As you figured out waiting a few months won't make a lot of difference, you would need to wait a longer time for that.


----------



## Knight (Jul 24, 2022)

How about a completely different approach.

Waiting To get a $13.00 a month increase.

12months X$13.00 = $156.00 yeild for waiting.

NEWS: The initial interest rate on new Series I savings bonds is 9.62 percent. You can buy I bonds at that rate through October 2022.

Takes the  monthly Soc. Sec. payment of $2338.00

$2338 X 4 months = $9352.00

uses $9,000.00 of that Soc. Sec. payment to buy an I bond.

$9,000.00 X 9.62% = a return of $862.00. With another 8 months of Soc. Sec. payments to continue to build wealth.  
Health being primary with financial secruity being a real concern seems more logical to build wealth than deplete savings. 

Of course the Ibond percent changes but remains high relative to other investments especially in the last years when living on a fixed income & risk isn't easy to stomach. I wish the limit of $10,000.00 was lifted.


----------



## Harry Le Hermit (Jul 24, 2022)

Deciding on when to take S.S. is an _individual_ choice, based on taxes of RMDs, taxes of S.S., taxes on a lot of other stuff.

IF S.S. is the only revenue coming, then maybe a discussion can ensue.


----------



## jujube (Jul 24, 2022)

I've never regretted taking it at 62.  I was able to get my late husband's amount as he was older and then switched over to mine when mine got to be more.


----------



## Leann (Jul 24, 2022)

I took mine at FRA.


----------



## Paladin1950 (Sep 5, 2022)

I never considered collecting Social Security early. I have always considered it foolish. I waited for my full retirement age of 65. I'm glad I did.
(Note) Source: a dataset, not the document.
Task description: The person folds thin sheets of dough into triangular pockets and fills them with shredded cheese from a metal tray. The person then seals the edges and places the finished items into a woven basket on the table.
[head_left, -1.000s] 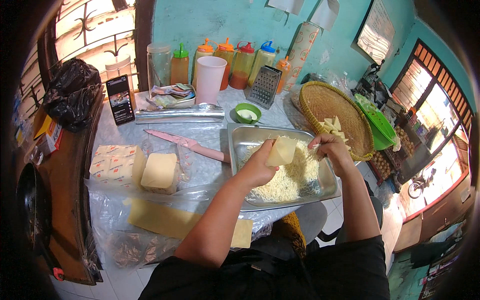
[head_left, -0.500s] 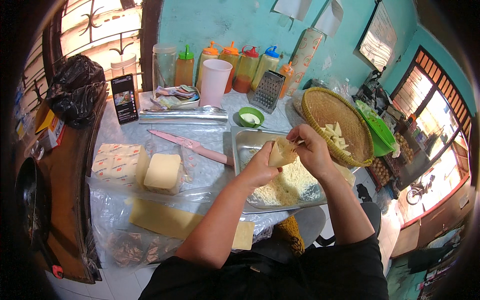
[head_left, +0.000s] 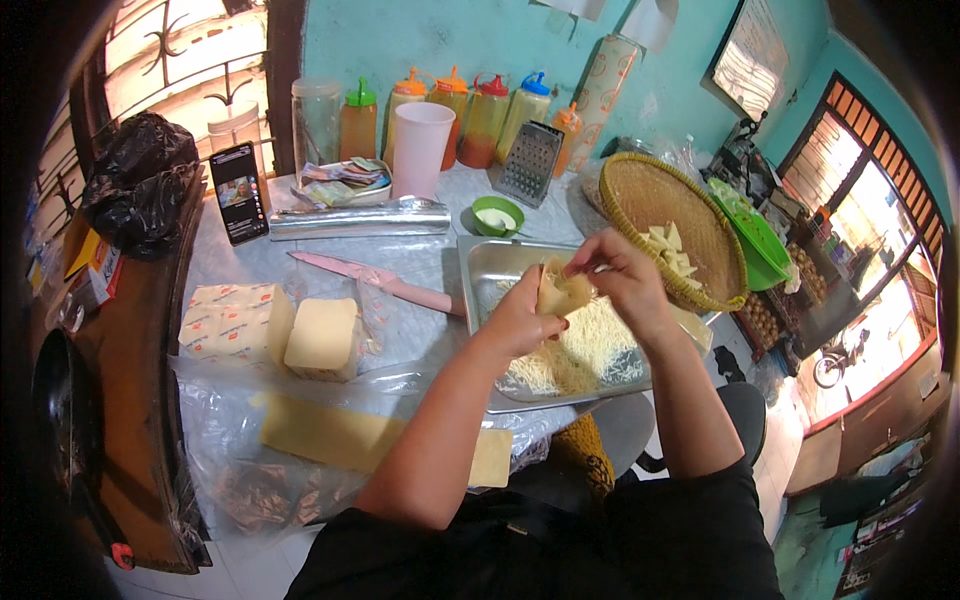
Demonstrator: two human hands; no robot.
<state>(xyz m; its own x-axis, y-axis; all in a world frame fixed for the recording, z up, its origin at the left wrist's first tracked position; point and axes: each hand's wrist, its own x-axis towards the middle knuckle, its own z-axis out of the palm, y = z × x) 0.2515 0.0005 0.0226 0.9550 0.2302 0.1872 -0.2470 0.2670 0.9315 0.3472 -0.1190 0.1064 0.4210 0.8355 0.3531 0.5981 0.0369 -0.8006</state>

Now I will always get 100% of the monthly benefit that I'm entitled to.


----------



## Looking2retire (Sep 12, 2022)

The right answer to this question is: it depends.  
For me, it will be $2110, $3228, or $4094, if I take my SS at 62, 67 (FRA) or 70.  My plan is to take it at 70.


----------



## Gary O' (Sep 12, 2022)

Waited
Took mine at 66
Loved my job too much
However, the cabin called
And it was impatient
*'Yer not gettin' any younger to do this!'*
Told the owners 'I'm outa here'
They told me they needed six months
Glad I told 'em six months before the age of 66

No regrets


----------



## dseag2 (Sep 12, 2022)

Most of my income is invested in the financial markets.  Based on the fact that they have returned over 10% for many years, I would rather keep the money in stocks rather than draw it out, so I chose to take Social Security at 63 y/o.  I would rather keep my money in the market and supplement it with Social Security.  If you are not invested, wait to take your full Social Security payments.  If not, go for it.


----------



## Disgustedman (Nov 3, 2022)

I suffered a CHF at 50, COPD  diagnosed at the same time (quit 3 years later, but too late, damage done) caught  covid Sept last year, good thing I had my 401K as a life raft.
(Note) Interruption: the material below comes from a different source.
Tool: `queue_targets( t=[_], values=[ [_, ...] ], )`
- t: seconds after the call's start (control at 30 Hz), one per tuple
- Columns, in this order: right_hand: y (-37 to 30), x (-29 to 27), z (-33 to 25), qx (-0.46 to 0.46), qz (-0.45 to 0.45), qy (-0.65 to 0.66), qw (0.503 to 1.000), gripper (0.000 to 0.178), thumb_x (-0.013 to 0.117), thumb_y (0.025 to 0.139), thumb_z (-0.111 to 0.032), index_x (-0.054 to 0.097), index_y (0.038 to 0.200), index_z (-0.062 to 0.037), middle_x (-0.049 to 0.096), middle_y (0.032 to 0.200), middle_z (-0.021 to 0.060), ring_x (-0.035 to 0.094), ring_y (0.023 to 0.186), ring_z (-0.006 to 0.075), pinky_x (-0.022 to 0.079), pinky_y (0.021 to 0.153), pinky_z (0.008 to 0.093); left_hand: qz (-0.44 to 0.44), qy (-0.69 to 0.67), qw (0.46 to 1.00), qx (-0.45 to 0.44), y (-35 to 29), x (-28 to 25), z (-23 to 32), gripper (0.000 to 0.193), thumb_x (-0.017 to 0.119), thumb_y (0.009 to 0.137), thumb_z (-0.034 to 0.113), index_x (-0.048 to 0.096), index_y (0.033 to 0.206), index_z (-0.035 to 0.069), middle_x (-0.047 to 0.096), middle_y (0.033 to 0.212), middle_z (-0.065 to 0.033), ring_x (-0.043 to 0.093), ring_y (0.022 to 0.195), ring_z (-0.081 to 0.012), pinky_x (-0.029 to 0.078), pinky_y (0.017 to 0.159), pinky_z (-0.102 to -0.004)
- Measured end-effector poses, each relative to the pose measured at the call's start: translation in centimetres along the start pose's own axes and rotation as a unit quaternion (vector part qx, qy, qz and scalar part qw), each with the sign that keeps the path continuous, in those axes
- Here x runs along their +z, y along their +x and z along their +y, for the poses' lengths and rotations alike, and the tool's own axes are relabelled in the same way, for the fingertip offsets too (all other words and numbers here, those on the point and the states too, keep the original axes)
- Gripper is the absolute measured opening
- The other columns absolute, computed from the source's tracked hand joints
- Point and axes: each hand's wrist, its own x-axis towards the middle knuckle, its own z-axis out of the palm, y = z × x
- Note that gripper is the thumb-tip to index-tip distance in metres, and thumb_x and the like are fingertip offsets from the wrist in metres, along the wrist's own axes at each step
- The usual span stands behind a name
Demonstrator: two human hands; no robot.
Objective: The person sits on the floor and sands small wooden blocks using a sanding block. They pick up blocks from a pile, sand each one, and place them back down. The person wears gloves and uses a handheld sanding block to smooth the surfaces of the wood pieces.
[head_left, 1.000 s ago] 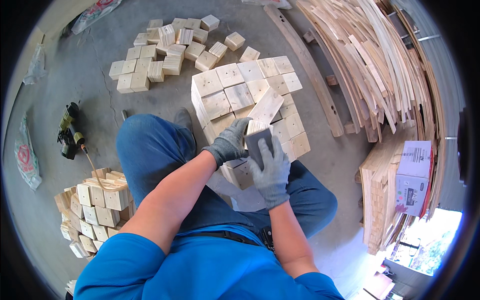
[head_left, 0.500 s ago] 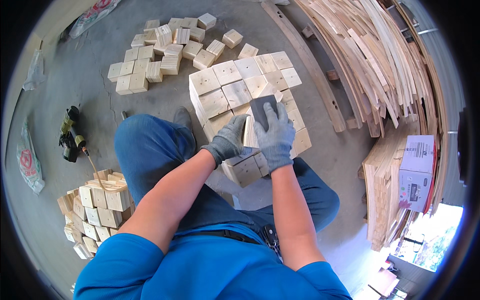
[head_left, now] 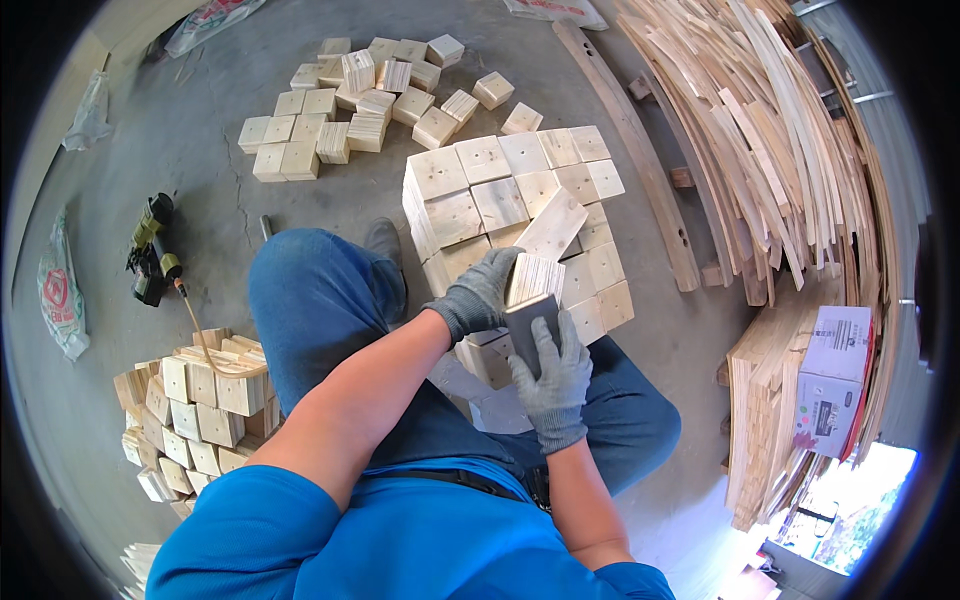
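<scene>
My gloved left hand (head_left: pixel 480 292) is closed on a pale wooden block (head_left: pixel 536 278), whose lined, layered face is turned up. In my gloved right hand (head_left: pixel 553 385) is a dark grey sanding block (head_left: pixel 524 335), flat and rectangular, lying against the wooden block's near edge. Its fingers press along the top of the sanding block. Both hands are above the near part of a tight stack of wooden blocks (head_left: pixel 500 205) in front of my knees. A short wooden board (head_left: pixel 553 225) rests aslant on that stack, just beyond the held block.
Loose wooden blocks (head_left: pixel 330 110) lie on the floor at the far left. Another block pile (head_left: pixel 205 400) stands by my left leg, with a power tool (head_left: pixel 150 250) and its hose beyond. To the right are a long beam (head_left: pixel 640 160), stacked wood strips (head_left: pixel 740 140) and a carton (head_left: pixel 832 380).
My right hand has drawn the sanding block back toward my body. The wooden block's layered face now shows upward, and the slanted board behind it is more exposed. The whole view has shifted slightly.
</scene>
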Motion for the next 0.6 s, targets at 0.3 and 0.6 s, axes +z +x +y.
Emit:
queue_targets(
  t=[0.3,0.6],
  values=[
    [7.8,1.4,2.3,0.029,0.047,-0.005,0.998,0.073,0.085,0.085,-0.029,0.061,0.153,-0.0165,0.050,0.160,0.0236,0.056,0.134,0.0464,0.046,0.112,0.0557,0.021,0.013,1.000,0.015,0.0,0.5,-0.6,0.097,0.094,0.072,0.034,0.046,0.152,0.007,0.054,0.142,-0.0243,0.055,0.134,-0.0434,0.045,0.117,-0.0458],
    [13.4,2.1,4.6,0.081,0.052,-0.027,0.995,0.069,0.081,0.088,-0.036,0.061,0.151,-0.0170,0.050,0.159,0.0210,0.062,0.122,0.0491,0.052,0.102,0.0583,0.008,0.004,1.000,0.016,0.2,0.5,0.2,0.097,0.096,0.072,0.036,0.048,0.150,0.007,0.054,0.142,-0.0219,0.054,0.136,-0.0405,0.045,0.118,-0.0436]
  ],
)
Now, lungs shot, take 5 meds and lucky to make it to 67. Which would be my FRA date. 

So there's my reasoning.


----------



## JustDave (Nov 4, 2022)

I took my SS as soon as I was eligible. I was not going to gamble on a roll of my longevity dice.  Turns out, I've already lived longer than I thought I would.  But here's the important thing.  I am more financially solid than I have ever been in my life, and instead of eating into my savings, I'm saving more than I ever had before.  I would have a bigger monthly income had I waited, but the last 25 years since I retired would have been much more difficult.
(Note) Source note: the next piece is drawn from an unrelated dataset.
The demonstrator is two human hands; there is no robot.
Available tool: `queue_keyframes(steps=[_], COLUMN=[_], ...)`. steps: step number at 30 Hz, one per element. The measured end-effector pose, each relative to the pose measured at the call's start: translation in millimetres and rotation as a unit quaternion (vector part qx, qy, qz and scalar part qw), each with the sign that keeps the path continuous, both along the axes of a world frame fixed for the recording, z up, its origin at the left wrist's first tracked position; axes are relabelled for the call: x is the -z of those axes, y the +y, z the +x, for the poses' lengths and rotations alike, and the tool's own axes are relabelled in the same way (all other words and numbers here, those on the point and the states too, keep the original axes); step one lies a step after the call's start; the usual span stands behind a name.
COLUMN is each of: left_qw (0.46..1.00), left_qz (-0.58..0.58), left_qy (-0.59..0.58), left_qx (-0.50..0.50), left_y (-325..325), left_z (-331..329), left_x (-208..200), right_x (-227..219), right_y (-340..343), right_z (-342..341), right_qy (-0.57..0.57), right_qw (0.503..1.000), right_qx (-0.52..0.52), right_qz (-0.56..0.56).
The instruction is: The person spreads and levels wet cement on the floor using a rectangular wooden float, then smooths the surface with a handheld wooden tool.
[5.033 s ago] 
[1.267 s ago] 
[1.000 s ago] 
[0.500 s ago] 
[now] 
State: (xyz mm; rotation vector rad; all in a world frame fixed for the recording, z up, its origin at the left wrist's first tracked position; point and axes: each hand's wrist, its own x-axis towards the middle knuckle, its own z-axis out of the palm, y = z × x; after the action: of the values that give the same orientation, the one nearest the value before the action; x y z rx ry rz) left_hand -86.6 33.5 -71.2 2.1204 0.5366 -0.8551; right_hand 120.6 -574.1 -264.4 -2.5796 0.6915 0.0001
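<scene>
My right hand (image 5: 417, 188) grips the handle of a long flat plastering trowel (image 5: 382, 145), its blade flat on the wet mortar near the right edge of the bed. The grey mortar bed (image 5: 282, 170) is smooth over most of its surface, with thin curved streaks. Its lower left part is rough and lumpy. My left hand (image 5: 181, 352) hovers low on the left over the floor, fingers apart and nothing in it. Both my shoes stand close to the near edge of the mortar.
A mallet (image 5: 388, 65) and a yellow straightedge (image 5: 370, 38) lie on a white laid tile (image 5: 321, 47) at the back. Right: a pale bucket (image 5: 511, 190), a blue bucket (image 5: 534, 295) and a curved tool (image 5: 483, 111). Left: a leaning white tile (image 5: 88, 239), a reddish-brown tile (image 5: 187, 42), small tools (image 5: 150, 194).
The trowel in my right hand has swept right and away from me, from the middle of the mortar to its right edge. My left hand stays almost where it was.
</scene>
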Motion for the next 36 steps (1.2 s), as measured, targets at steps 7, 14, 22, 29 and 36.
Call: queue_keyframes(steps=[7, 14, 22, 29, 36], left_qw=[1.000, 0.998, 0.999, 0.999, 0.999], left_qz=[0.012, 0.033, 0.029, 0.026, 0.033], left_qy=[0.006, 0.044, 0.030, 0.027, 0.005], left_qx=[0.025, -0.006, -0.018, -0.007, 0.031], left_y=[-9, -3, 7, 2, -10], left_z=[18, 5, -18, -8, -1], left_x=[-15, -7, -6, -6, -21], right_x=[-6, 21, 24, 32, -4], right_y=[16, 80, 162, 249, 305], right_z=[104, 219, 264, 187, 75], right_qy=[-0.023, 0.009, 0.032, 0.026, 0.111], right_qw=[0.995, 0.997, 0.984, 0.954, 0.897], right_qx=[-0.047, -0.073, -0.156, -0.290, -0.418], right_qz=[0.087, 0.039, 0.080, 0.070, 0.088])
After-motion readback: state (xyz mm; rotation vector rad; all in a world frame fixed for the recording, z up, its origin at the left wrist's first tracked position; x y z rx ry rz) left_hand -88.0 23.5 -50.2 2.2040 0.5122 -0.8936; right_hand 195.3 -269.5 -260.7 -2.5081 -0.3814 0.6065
I feel like I made the right choice, but others may be more satisfied with a few years of self imposed poverty to get the bigger payoff.  Mostly, I took the money right away, because I needed it to live like I wanted during those most productive years of early retirement.

But we all have different goals and desires.  I would suggest we weigh those actual known variables into our decisions, whereas how long we will live is unknown.  The end decisions will still all be different.  But the dilemma of "SS, now or later" is one of the most pleasant problems you will face in life.  Enjoy it because it only happens once.


----------



## ronaldj (Nov 4, 2022)

took mine at 62 and never looked back, now 70. I asked my brother at the time who said take it and asked my brother in law at the time and he said take it, they both passed around the age of 64. Asked my other brother in law at the time and he said take it, he was 84 at the time. We have not needed it per say, and have banked most of the money. I figured what I would get at 62 and how much at 65 and added the out and will break even at 73. I talked to a fellow who I worked and he took his at 62 and said he would break even at 73 also he is now 75 and says, "take it."


----------



## Michael Z (Nov 4, 2022)

I will probably go with SS just shy of my 65th birthday when I have a gap in health care money.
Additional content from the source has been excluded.